Впрочем, забот у него и вправду хватало. Тут все было привычно, понятно, и настроение Шелеста улучшилось. “Все образуется, — сказал он себе, — не стоит преувеличивать. Нет ничего такого, что бы со временем не пришло в норму. Даже если поначалу сама эта норма кажется тягостной”.

Он внимательно прислушался к тому, что говорили заполнившие кабину призрачные видеогости, и его поразила ничтожность их речи, отчётливая здесь, в чёрной бескрайности и звёздной бесконечности. Ничтожность? Плохих произведений всегда больше, чем хороших. Есть масса книг, которых никто не читает и не прочтёт. Но передач, которых не смотрят, нет. Да что же это такое?

Крыса с электродом в мозгу. Крыса, замыкающая контакт, чтобы возбудить “центр удовольствия”. Забывшая обо всем другом крыса. Плевать ей на то, каким образом достаются удовольствия, важно, что они достаются!

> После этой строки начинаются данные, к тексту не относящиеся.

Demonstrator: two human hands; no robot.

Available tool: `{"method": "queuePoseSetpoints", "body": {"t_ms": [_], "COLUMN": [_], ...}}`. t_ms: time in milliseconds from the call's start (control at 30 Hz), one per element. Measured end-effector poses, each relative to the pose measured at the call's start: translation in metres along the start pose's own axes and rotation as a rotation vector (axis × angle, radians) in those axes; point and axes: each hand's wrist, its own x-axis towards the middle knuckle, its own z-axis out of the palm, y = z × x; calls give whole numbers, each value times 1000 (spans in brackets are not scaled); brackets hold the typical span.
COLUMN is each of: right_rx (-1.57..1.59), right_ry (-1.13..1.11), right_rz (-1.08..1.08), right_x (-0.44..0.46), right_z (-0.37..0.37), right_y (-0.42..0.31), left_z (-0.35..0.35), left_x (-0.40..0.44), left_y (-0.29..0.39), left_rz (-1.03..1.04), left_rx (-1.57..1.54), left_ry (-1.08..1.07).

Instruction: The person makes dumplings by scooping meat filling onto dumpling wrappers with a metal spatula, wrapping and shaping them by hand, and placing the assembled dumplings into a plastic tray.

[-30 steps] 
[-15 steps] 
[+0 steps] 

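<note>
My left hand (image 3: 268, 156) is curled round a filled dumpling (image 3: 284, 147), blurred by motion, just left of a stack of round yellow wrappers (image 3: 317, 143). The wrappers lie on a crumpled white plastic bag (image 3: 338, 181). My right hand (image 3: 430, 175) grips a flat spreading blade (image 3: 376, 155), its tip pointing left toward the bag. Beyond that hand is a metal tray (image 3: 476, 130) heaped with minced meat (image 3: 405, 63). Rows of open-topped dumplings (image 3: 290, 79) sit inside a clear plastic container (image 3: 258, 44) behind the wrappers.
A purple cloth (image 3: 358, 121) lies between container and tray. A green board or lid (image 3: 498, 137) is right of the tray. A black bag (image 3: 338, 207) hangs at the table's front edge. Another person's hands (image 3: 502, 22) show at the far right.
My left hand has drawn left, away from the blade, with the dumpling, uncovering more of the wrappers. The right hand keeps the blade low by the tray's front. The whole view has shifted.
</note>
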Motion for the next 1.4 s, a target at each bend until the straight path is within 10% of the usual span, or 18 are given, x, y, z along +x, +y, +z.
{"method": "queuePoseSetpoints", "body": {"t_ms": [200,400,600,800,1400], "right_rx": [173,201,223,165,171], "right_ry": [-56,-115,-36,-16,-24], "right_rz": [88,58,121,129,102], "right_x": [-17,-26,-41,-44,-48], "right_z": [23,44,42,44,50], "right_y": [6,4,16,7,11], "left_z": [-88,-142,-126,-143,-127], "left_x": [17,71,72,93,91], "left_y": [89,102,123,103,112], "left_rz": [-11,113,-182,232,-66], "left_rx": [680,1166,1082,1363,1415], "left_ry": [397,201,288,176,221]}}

Усилием воли Шелест отогнал чудовищное видение. Оглянулся. Все как всегда. Прильнули, впились взглядом, расширенные зрачки черны, как провалы Мрака. Нет, не черны, в них напряжённо пульсирует отражение видеомира. Подвижный отсвет на неподвижных лицах. Беглые мазки разноцветных теней, их мимолётная ретушь, по заворожённым мордашкам скользят блики упоительных снов. Макушки склонённых голов топорщатся хохолками: у Олежки — как поросячий хвостик, у Тошки он щёточкой.

Да разве в видеотехнике дело! Ему самому в детстве порой нравилась такая чепуха, что вспоминать стыдно. Глотал все подряд — и ничего. Была прямо-таки дикарская жажда зрелищ и развлечений, прошла, миновала. Онтогенез, говоря языком науки, повторил филогенез: личность в своём развитии сжато воспроизвела духовную эволюцию человечества.